RPS: Receive Packet Steering

While RSS provides the hardware queues, a software-queue mechanism called Receive Packet Steering (RPS) is implemented in Linux kernel.

When the driver receives a packet, it wraps the packet in a socket buffer (sk_buff) which contains a u32 hash value for the packet. The hash is so called Layer 4 hash (l4 hash) which is based on the source IP, the source port, the destination IP, and the destination port, and it is calculated by either the network card or __skb_set_sw_hash(). Since every packet of the same TCP/UDP connection (flow) shares the same hash, it's reasonable to process them with the same CPU.

The basic idea of RPS is to send the packets of the same flow to the specific CPUs according to the per-queue rps_map. Here is the struct of rps_map:




struct rps_map {

    unsigned int len;

    struct rcu_head rcu;

    u16 cpus[0];

};

The map changes dynamically according to the CPU bitmask to /sys/class/net/<dev>/queues/rx-<n>/rps_cpus. For example, if we want to make the queue use the first 3 CPUs in a 8 CPUs system, we first construct the bitmask, 0 0 0 0 0 1 1 1, to 0x7, and

# echo 7 > /sys/class/net/eth0/queues/rx-0/rps_cpus

This will guarantee the packets received from queue 0 in eth0 go to CPU 1~3.
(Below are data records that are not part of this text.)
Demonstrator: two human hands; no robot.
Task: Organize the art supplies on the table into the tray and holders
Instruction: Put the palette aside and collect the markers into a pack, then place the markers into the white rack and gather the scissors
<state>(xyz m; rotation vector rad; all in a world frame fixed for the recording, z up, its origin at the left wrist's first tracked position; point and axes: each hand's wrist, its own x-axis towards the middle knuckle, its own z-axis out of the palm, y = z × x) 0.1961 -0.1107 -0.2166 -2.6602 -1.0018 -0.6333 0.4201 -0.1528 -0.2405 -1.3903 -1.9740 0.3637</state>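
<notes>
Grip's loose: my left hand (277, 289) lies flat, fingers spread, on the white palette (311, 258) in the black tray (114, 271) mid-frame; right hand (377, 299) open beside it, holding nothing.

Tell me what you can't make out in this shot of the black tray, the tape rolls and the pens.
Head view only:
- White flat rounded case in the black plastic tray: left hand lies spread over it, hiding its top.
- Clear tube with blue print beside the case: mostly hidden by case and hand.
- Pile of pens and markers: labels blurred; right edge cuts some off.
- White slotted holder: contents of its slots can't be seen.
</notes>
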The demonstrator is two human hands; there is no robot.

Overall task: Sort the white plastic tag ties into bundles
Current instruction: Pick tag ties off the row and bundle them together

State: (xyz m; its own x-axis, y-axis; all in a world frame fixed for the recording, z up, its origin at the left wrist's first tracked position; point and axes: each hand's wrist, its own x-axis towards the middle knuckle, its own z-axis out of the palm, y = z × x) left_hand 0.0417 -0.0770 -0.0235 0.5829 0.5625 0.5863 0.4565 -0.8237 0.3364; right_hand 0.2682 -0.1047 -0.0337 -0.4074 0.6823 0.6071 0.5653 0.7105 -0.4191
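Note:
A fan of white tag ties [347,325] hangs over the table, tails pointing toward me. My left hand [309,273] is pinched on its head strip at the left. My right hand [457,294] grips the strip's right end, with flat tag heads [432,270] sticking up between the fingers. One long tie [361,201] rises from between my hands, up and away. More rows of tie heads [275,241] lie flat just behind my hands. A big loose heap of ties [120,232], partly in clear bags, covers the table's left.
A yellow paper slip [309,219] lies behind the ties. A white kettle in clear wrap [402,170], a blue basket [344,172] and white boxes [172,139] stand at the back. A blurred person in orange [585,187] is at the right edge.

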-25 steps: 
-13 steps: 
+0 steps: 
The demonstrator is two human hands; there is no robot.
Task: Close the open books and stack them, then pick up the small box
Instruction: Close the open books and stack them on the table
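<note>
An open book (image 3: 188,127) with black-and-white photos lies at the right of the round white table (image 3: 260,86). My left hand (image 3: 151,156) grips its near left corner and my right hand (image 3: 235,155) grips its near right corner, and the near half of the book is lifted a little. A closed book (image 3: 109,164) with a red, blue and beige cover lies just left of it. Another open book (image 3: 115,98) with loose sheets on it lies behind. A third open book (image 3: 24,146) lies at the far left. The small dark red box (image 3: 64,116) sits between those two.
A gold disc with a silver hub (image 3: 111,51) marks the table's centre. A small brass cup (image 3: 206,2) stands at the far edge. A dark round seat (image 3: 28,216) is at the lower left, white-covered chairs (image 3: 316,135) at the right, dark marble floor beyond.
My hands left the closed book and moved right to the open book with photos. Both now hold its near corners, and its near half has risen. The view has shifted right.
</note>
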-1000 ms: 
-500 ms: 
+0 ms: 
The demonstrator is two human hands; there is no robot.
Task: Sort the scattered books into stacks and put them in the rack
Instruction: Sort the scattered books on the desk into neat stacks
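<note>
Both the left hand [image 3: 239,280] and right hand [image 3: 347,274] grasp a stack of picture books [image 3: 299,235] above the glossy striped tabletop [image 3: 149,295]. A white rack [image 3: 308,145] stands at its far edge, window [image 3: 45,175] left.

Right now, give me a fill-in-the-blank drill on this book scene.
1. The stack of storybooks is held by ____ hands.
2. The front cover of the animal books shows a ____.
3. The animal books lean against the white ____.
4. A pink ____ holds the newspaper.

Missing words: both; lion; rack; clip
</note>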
After the driver wrap a packet in sk_buff, it will reach either netif_rx_internal() or netif_receive_skb_internal(), and then get_rps_cpu() will be invoked to map the hash to an entry in rps_map, i.e. the CPU id. After getting the CPU id, enqueue_to_backlog() puts the sk_buff to the specific CPU queue for the further processing. The queues for each CPU are allocated in the per-cpu variable, softnet_data.

Fig. 2

The benefit of using RPS is to share the load of packet processing among the CPUs. However, it may be unnecessary if RSS is available since the network card already sort the packets for each queue/CPU. However, RPS could still be useful if there are more CPUs than the queues. In that case, each queue can be associated with more than one CPU and distribute the packets among them.

RFS: Receive Flow Steering

Although RPS distributes packets based on flows, it doesn't take the userspace applications into consideration. The application may run on CPU A while the kernel puts the packets in the queue of CPU B. Since CPU A can only use its own cache, the cached packets in CPU B become useless. Receive Flow Steering (RFS) extends RPS further for the applications.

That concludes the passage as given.